INFORMATION GIVEN
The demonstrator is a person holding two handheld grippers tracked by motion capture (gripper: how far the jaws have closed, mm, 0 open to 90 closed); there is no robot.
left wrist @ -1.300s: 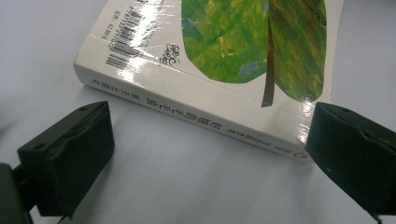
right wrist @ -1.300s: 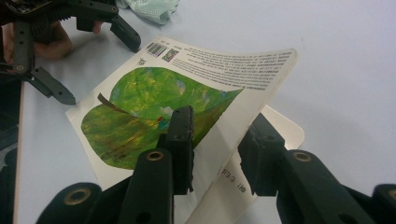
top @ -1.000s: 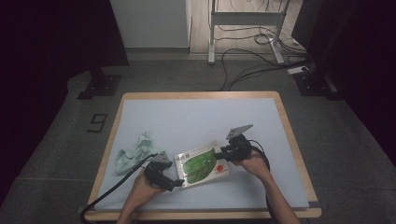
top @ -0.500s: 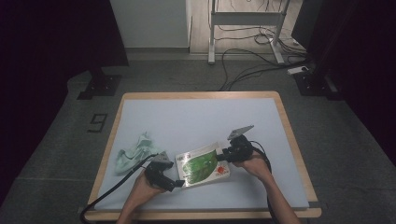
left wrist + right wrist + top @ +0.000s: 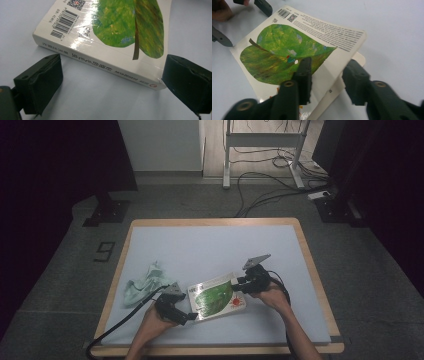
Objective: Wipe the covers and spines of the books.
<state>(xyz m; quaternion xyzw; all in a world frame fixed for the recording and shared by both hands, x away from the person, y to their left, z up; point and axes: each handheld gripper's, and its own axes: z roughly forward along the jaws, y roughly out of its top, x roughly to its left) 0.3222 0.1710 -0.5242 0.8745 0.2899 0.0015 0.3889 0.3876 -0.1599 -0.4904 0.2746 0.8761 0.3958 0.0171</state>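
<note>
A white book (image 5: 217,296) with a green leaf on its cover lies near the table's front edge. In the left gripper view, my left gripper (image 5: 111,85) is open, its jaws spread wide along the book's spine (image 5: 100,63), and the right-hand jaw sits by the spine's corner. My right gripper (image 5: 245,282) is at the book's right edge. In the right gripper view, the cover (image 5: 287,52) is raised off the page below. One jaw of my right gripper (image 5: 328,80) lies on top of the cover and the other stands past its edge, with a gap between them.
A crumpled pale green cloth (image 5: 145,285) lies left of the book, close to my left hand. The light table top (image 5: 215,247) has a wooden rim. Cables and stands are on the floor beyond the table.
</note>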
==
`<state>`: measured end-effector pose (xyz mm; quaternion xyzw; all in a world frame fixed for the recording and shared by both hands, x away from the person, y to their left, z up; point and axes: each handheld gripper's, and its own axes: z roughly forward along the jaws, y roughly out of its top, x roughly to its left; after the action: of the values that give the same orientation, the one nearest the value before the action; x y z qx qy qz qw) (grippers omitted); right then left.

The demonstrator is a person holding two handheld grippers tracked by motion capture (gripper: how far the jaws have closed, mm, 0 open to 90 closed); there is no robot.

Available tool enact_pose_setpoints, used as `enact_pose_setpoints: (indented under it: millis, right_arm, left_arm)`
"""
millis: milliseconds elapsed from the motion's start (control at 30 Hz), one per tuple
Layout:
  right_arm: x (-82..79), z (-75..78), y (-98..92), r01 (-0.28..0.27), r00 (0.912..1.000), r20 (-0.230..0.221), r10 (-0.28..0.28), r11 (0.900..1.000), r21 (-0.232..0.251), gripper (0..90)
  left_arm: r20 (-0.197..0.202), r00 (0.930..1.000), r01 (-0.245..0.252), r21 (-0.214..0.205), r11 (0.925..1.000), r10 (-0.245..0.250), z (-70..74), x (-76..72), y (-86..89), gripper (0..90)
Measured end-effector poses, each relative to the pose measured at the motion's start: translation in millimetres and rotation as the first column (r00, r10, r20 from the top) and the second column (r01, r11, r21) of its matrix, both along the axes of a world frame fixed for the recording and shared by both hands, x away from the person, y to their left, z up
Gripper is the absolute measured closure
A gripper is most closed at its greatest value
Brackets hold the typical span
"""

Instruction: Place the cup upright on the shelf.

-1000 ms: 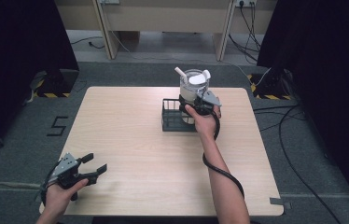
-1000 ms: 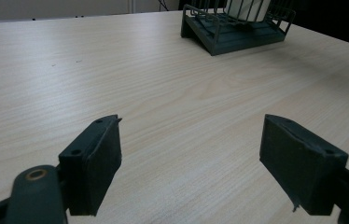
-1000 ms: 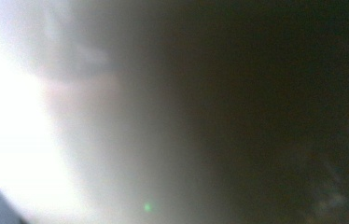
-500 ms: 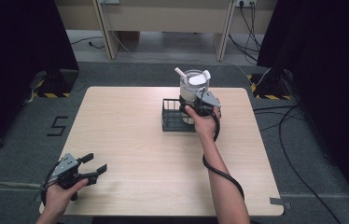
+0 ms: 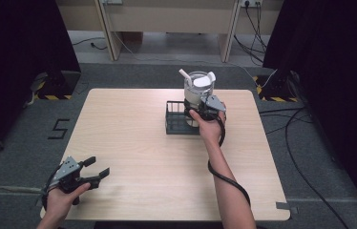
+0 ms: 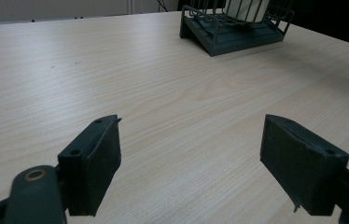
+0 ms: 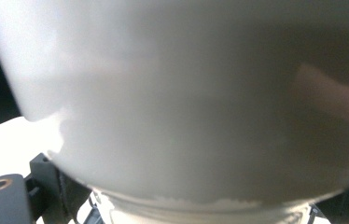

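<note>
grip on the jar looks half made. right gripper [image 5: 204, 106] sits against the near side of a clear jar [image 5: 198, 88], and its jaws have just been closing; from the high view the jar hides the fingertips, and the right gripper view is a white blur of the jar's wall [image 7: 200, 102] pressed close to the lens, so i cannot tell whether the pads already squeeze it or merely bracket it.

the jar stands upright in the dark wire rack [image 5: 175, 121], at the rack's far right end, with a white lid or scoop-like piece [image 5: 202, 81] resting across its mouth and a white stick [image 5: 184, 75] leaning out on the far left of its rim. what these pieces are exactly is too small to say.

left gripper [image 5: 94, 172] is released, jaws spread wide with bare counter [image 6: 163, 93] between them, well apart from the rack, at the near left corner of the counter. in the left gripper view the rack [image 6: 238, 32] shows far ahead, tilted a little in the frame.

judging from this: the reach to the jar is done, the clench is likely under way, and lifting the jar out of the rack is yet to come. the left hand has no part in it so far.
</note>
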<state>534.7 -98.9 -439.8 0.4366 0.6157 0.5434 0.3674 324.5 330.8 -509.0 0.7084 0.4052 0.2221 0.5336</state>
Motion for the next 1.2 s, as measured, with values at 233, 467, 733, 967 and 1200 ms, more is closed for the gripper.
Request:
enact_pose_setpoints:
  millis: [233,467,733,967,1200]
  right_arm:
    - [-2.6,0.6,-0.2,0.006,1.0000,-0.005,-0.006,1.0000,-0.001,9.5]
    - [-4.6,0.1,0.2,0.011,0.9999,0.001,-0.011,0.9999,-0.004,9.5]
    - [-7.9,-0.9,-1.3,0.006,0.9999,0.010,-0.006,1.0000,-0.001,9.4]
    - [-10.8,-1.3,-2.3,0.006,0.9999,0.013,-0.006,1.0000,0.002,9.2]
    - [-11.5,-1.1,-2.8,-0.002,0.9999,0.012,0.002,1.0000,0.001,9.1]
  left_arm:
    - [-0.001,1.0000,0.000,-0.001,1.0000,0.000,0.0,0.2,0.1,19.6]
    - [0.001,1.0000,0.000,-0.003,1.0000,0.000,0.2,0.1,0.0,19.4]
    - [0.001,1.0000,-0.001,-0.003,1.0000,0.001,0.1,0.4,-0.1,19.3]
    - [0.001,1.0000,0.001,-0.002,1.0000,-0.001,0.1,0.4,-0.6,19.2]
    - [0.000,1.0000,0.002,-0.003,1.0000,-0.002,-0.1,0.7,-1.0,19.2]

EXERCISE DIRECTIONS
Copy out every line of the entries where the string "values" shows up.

EXERCISE RESULT
`<state>`: measured end-effector pose (xyz mm; quaternion xyzw; all in a world frame fixed for the recording and shared by both hands, x away from the person, y to their left, z up; point and axes: each handheld gripper's, and its own axes: z roughly forward along the jaws, y roughly out of its top, x roughly to its left; after the action: of the values that give the same orientation, the one nearest the value before the action; x y z qx qy qz qw) (grippers omitted); right then left.
Motion for the next 1.2 s, as measured, with values at 233, 467, 733, 967 and 1200 ms, more is closed for the gripper.

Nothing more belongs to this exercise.